:: TASK TO COMPLETE ::
In the entries below, find the line containing "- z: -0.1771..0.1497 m" and the line containing "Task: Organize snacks". Copy those two lines and everything between them exactly, and only that.

:: SOURCE DATA ::
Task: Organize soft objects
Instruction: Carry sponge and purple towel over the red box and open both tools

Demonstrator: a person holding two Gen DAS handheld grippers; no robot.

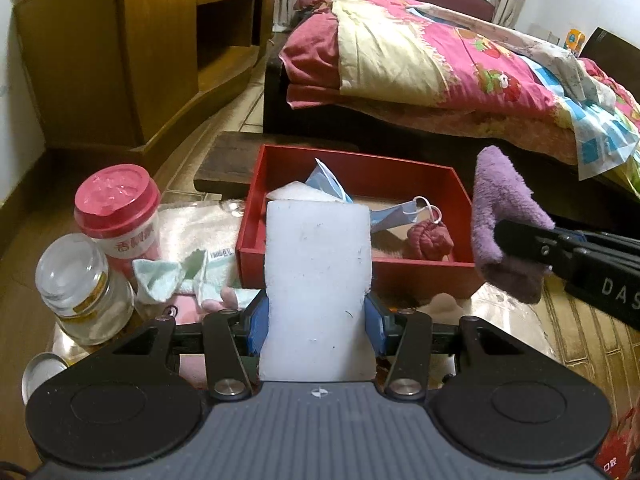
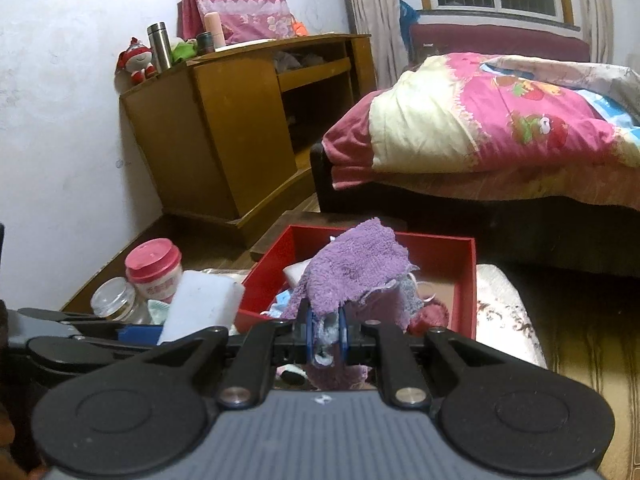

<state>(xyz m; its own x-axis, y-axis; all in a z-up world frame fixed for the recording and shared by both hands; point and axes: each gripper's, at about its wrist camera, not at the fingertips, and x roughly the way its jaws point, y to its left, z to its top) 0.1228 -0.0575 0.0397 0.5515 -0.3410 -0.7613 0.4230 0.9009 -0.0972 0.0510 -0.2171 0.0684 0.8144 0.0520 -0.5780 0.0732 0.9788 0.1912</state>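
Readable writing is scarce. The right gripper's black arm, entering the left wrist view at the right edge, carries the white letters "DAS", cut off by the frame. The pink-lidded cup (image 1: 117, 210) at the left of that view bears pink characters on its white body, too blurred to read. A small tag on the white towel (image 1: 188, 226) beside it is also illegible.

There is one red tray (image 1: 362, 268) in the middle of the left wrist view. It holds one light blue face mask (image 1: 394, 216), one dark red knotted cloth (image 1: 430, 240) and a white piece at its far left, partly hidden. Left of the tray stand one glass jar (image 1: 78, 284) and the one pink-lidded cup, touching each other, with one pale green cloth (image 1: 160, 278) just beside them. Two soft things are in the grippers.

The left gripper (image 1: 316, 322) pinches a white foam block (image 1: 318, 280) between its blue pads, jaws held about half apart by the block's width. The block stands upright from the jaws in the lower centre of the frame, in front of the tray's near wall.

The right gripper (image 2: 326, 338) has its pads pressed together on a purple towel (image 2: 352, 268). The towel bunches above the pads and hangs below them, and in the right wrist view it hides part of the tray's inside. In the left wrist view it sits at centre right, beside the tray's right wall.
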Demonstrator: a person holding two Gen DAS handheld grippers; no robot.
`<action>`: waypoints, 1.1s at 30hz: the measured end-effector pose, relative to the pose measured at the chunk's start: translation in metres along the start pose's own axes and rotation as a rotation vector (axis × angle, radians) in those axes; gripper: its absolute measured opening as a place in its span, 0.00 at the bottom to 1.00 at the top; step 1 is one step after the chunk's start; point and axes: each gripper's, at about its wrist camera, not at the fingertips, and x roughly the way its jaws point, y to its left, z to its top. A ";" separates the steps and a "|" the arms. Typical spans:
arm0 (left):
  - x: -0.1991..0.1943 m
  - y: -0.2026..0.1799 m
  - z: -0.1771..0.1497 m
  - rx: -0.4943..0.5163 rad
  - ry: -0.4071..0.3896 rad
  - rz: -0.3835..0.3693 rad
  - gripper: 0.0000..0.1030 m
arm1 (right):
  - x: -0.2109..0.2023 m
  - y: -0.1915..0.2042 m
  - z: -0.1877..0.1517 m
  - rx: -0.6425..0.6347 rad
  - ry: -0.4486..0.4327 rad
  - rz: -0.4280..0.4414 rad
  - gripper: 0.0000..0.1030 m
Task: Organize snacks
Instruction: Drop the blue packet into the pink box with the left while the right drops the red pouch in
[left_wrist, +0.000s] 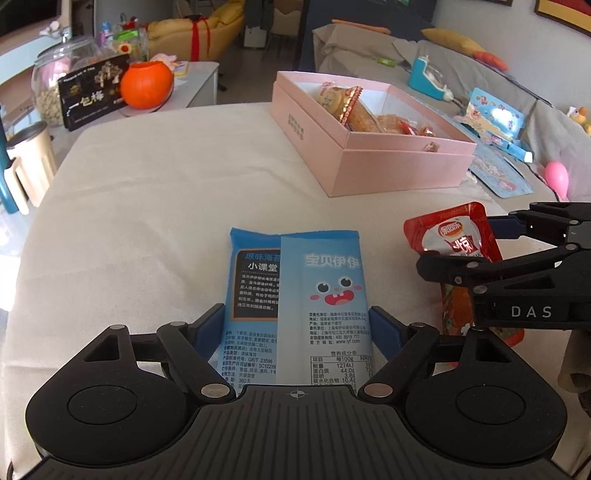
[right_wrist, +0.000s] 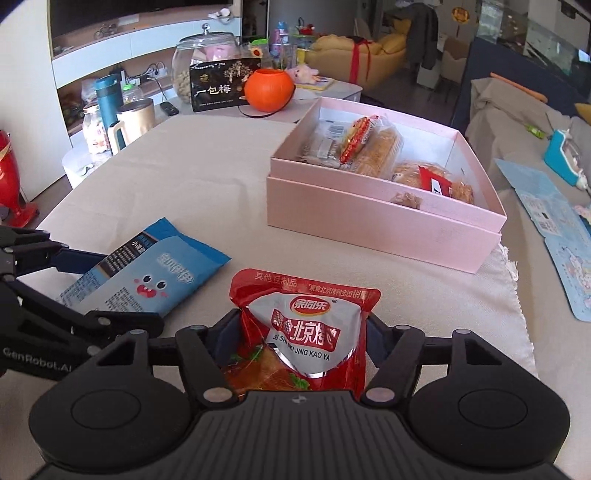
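We see the left gripper (left_wrist: 295, 325) low in frame, blue pads either side of a flat blue seaweed snack packet with a cartoon face (left_wrist: 299, 295), lying on the beige tablecloth (left_wrist: 147, 192); contact unclear; right gripper (left_wrist: 491, 240) enters from the right around a red foil snack pouch (left_wrist: 456, 236); open pink cardboard box (left_wrist: 369, 162) beyond holds wrapped biscuits (left_wrist: 351, 107).
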 end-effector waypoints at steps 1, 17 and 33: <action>-0.002 0.001 0.001 -0.012 0.002 -0.021 0.82 | -0.004 -0.001 0.001 0.005 -0.014 0.000 0.65; 0.001 -0.041 0.193 -0.025 -0.353 -0.236 0.88 | -0.080 -0.118 0.167 0.124 -0.367 -0.071 0.69; 0.030 -0.018 0.129 -0.035 -0.296 -0.110 0.72 | -0.010 -0.158 0.119 0.232 -0.266 0.016 0.75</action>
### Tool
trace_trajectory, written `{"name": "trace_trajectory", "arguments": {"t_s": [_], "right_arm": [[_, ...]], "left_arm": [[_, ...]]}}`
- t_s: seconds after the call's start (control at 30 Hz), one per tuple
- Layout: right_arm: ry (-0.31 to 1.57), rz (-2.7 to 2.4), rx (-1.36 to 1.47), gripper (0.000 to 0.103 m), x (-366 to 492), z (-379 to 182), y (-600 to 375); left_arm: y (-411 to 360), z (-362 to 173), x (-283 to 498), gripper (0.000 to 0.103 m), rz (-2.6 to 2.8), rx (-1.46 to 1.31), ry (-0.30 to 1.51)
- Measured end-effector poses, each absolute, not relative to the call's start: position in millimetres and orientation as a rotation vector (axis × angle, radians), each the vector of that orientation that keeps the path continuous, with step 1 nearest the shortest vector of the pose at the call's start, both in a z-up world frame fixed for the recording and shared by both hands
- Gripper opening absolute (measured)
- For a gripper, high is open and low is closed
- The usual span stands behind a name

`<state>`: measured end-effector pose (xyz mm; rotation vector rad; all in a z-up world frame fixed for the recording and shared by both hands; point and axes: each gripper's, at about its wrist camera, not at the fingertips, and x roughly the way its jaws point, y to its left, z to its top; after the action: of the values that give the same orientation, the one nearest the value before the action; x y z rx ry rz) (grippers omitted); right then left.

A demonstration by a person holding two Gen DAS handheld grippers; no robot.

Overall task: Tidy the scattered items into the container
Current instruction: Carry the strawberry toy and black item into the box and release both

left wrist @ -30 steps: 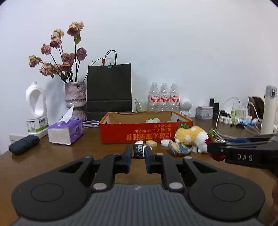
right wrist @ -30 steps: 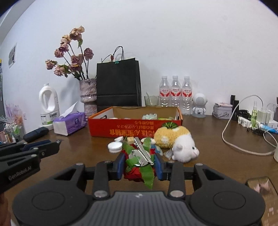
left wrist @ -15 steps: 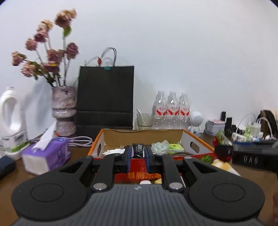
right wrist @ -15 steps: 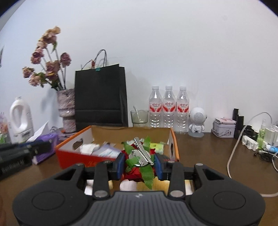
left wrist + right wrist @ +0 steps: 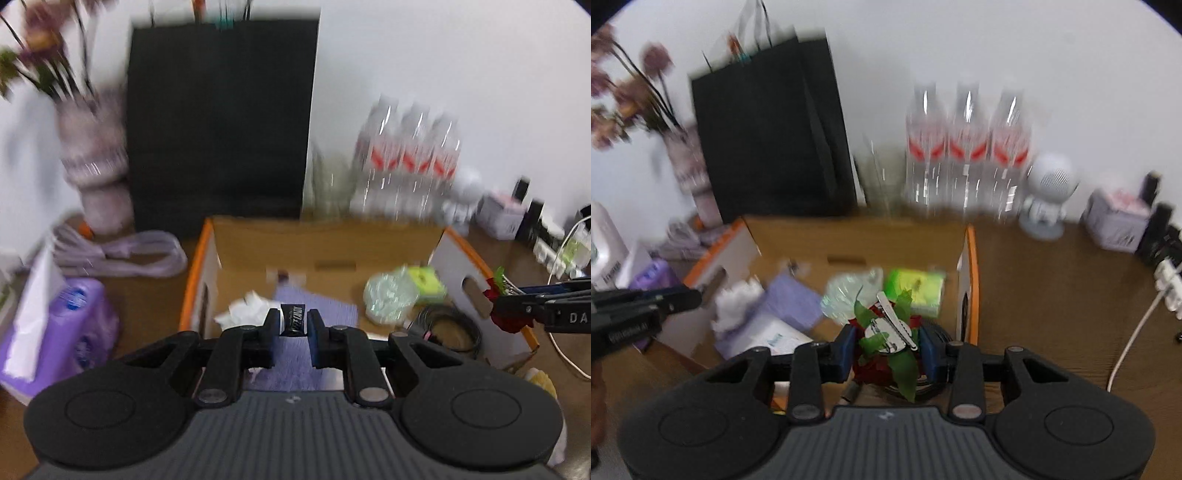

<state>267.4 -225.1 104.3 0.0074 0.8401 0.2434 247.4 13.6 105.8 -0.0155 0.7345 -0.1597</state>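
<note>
A cardboard box [image 5: 325, 240] is set on the bench [image 5: 1052, 280]. Behind it a paper bag [image 5: 221, 122] is stood, with three bottles [image 5: 967, 147] to its right. A tissue pack [image 5: 59, 325] is placed left of the box.

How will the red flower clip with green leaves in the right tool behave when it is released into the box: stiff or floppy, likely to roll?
The flower clip is probably light. Its leaves look thin, so likely floppy; the metal clip is stiff. Its irregular shape should not roll in the orange box.
</note>
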Motion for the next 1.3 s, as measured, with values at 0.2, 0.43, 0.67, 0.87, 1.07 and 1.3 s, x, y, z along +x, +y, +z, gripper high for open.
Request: {"name": "trace_trajectory", "arguments": {"t_s": [0.2,0.43,0.67,0.87,1.07,1.3], "right_arm": [[1.037,0.168,-0.109,0.035,328,73,-209],[1.129,0.164,-0.236,0.04,346,43,-185],[1.184,0.179,-0.159,0.072,355,60,-191],[1.242,0.26,0.144,0.094,349,102,-212],[1.185,0.227,0.115,0.094,319,126,-208],[0.69,0.202,0.094,0.094,243,132,-206]], "left_arm": [[12,87,298,0.016,-0.227,0.022,0.961],[9,59,327,0.019,-0.225,0.035,1.118],[25,78,331,0.062,-0.224,-0.068,1.134],[39,121,325,0.092,-0.208,-0.188,1.141],[26,139,294,0.099,-0.169,-0.098,1.089],[22,147,209,0.103,-0.094,-0.004,0.518]]}}
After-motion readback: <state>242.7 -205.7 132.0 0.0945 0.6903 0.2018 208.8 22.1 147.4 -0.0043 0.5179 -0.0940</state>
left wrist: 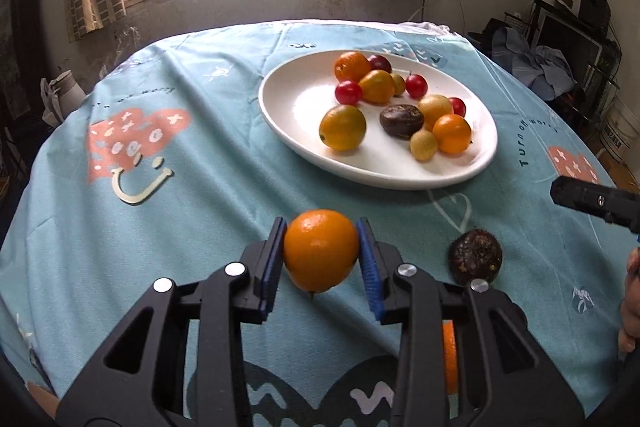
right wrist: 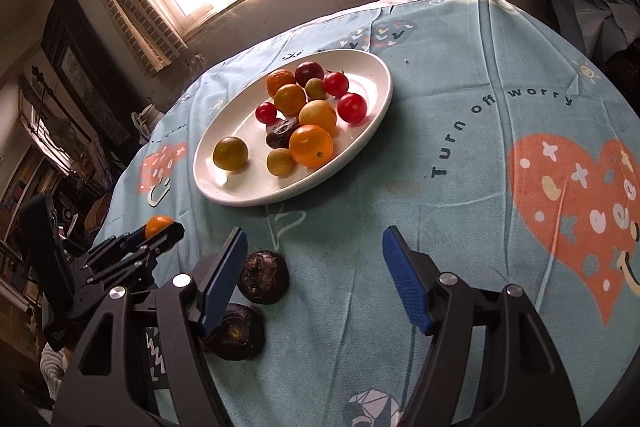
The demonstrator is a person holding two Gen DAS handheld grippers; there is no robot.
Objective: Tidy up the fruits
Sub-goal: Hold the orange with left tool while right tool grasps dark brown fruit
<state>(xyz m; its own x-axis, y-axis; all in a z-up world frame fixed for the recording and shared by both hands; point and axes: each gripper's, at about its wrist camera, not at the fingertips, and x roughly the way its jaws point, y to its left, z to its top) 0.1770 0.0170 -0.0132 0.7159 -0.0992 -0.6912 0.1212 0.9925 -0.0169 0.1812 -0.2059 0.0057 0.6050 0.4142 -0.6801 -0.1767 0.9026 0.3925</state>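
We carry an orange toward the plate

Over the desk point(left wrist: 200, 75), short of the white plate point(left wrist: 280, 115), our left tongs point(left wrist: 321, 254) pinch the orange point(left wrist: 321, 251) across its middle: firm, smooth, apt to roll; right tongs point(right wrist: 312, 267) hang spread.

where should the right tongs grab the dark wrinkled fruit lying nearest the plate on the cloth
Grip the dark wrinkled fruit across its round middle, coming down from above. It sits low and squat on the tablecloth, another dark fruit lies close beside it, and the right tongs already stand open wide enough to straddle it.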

:: RESULT FOR THIS EXERCISE ::
  - z: -0.1771..0.1497 m
  - rx: -0.4943..0.5163 rad
  - ry: -0.4071..0.3896 rad
  - rz: -0.3835..0.3693 rad
  - gripper: 0.0000..0.1030 m
arm1 (right):
  - x: -0.2109..0.2023 m
  - y: -0.1915..0.2042 m
  - z: -0.1877..0.1517 m
  - rx: -0.6425..0.6347 rad
  - ry: -0.4486..0.4327 rad
  - rz: -0.4280..0.4414 rad
  - gripper: 0.0000..0.1030 m
Task: Organize snacks

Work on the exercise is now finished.